Wake-up call: why it's urgent to deal with your hardcoded credentials and secrets
It is clear today that the year 2021 will go down in the annals of IT security as the year when organizations became aware of their inevitable dependence on open-source and, more importantly, of the risks posed by unsupervised supply chains.
High-profile security incidents like the SolarWinds, Kaseya, and Codecov data breaches have shaken enterprises’ confidence in the security practices of third-party service providers.
Today corporations, open source projects, nonprofit foundations, and even governments are all trying to figure out how to improve the global software supply chain security. While these efforts are more than welcome, for the moment, there is hardly any straightforward way for organizations to improve on that front.
On the other hand, despite being primarily acknowledged as one of the most common entry points for hackers, a vulnerability remains largely unwatched: hardcoded credentials in source code.
In this article, we want to defend a simple fact: focusing on what you can control now can significantly improve your organization's security posture.
You can and should start tackling hardcoded secrets now. Here's why.

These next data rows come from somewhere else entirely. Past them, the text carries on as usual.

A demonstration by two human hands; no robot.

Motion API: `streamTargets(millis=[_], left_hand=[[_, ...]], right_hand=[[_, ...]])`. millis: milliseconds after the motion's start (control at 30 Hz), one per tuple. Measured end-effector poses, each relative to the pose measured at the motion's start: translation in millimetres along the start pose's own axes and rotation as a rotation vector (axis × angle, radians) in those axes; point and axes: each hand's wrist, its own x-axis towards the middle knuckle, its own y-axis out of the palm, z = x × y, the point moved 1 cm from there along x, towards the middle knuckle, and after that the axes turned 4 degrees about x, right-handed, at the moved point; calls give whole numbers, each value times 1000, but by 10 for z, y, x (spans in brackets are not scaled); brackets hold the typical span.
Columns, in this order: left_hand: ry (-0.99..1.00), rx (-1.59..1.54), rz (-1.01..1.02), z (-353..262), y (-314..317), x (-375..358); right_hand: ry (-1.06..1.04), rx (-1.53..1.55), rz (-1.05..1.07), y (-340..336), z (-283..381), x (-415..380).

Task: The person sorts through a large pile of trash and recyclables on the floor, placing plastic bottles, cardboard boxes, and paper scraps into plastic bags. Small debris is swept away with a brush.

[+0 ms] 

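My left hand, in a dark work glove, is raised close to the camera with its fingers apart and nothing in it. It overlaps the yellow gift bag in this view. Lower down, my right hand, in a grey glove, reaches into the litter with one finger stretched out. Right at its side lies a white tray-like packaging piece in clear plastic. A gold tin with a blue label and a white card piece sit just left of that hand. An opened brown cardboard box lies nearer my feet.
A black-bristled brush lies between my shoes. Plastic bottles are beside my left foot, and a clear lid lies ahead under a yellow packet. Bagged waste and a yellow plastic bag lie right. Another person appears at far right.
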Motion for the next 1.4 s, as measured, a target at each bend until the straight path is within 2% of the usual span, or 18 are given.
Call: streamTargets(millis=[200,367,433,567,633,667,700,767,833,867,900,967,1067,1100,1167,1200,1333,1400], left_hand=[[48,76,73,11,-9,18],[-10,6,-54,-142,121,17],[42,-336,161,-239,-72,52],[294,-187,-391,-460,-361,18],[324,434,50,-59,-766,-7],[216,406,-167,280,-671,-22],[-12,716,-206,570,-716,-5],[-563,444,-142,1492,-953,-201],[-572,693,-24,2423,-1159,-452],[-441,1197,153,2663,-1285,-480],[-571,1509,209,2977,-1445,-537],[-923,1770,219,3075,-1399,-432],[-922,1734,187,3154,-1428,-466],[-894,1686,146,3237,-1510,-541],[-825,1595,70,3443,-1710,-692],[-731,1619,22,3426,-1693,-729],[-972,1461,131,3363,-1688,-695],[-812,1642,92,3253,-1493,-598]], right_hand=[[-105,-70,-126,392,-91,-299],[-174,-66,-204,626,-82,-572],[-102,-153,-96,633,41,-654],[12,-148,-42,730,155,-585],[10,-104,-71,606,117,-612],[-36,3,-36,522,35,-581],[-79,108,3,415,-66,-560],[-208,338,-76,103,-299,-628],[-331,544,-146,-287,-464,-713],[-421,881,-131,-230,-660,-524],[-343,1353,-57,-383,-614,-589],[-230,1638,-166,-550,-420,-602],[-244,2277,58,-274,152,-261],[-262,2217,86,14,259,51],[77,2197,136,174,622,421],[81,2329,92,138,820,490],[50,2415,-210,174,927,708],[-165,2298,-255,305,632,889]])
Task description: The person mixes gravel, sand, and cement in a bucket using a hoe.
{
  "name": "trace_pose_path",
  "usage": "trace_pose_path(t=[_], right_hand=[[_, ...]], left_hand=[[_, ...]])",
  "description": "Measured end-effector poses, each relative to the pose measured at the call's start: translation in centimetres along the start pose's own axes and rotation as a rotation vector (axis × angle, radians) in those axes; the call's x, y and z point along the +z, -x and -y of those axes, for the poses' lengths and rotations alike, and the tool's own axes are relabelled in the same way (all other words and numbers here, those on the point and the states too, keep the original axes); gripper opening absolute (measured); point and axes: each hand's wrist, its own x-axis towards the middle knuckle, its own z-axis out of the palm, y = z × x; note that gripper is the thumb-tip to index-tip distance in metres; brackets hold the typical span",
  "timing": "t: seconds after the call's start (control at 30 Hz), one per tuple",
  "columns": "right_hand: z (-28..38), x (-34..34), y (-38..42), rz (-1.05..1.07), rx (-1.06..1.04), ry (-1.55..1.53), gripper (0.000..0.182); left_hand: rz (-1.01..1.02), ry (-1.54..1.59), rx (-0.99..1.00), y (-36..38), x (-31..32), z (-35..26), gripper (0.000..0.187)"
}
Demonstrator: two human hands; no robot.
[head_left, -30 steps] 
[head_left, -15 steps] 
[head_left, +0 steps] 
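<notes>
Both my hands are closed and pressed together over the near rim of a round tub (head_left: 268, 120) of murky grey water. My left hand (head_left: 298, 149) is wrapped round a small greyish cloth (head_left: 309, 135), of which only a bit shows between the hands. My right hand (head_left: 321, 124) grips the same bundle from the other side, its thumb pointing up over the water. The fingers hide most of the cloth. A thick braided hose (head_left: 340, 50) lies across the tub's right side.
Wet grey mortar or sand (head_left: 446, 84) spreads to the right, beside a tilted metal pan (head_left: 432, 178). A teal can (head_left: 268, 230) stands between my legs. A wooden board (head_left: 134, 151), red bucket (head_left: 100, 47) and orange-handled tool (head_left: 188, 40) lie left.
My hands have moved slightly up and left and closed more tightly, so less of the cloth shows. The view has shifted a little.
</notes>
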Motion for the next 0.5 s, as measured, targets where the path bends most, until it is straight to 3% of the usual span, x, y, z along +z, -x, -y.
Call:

Hardcoded secrets have never been easier to find
On July 3, 2022, the CEO of crypto-currency giant Binance warned of a massive breach:
The bug? A fragment of source code containing the secret for a titanic database of personal information was allegedly copied and pasted onto a developer's blog of the Chinese CSDN network. Source
Whether secrets have been left in code because of malintent or negligence, they are always a boon for hackers. All sorts of playbooks can be deployed upon finding leaked credentials, even the most innocuous ones, such as a Twitter API key: from phishing to privilege escalation and data exfiltration.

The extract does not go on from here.